Your copy of the data below must be exact and must leave out all pictures.

+ + + + + + +

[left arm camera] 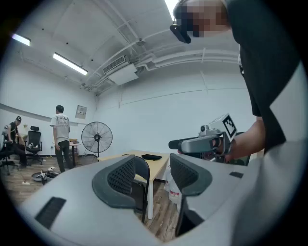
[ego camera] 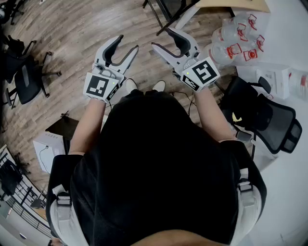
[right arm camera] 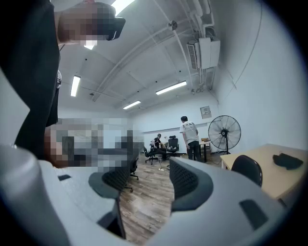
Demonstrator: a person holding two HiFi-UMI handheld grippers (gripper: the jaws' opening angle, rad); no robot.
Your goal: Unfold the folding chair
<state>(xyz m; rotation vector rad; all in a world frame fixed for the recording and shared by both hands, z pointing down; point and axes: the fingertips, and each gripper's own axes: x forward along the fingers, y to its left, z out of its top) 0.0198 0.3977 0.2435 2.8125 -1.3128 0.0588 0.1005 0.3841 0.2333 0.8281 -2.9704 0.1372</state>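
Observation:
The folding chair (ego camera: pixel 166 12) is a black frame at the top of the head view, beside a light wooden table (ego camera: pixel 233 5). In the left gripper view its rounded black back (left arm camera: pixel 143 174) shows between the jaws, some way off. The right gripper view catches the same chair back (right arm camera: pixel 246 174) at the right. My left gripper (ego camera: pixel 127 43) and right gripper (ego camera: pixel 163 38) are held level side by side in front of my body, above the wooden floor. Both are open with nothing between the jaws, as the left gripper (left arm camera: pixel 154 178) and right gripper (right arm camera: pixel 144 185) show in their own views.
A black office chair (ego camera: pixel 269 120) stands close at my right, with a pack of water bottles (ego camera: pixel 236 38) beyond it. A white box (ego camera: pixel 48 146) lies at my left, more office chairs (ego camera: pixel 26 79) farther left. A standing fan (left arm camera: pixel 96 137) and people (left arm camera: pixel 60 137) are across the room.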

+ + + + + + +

Answer space
[left arm camera] 
[ego camera] 
[right arm camera] 
Demonstrator: a person holding two HiFi-UMI handheld grippers (gripper: the jaws' opening angle, rad); no robot.
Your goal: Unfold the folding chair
<state>(xyz m; rotation vector rad; all in a world frame fixed for the recording and shared by both hands, z pointing down; point and axes: the fingertips, and each gripper's own axes: x forward along the fingers, y to its left, z out of its top) 0.0198 0.3977 0.2435 2.8125 -1.3128 0.0588 0.1005 0.3841 0.2333 0.8281 -2.9704 0.1372</state>
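Observation:
The folding chair (ego camera: pixel 166 12) is a black frame at the top of the head view, beside a light wooden table (ego camera: pixel 233 5). In the left gripper view its rounded black back (left arm camera: pixel 143 174) shows between the jaws, some way off. The right gripper view catches the same chair back (right arm camera: pixel 246 174) at the right. My left gripper (ego camera: pixel 127 43) and right gripper (ego camera: pixel 163 38) are held level side by side in front of my body, above the wooden floor. Both are open with nothing between the jaws, as the left gripper (left arm camera: pixel 154 178) and right gripper (right arm camera: pixel 144 185) show in their own views.
A black office chair (ego camera: pixel 269 120) stands close at my right, with a pack of water bottles (ego camera: pixel 236 38) beyond it. A white box (ego camera: pixel 48 146) lies at my left, more office chairs (ego camera: pixel 26 79) farther left. A standing fan (left arm camera: pixel 96 137) and people (left arm camera: pixel 60 137) are across the room.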

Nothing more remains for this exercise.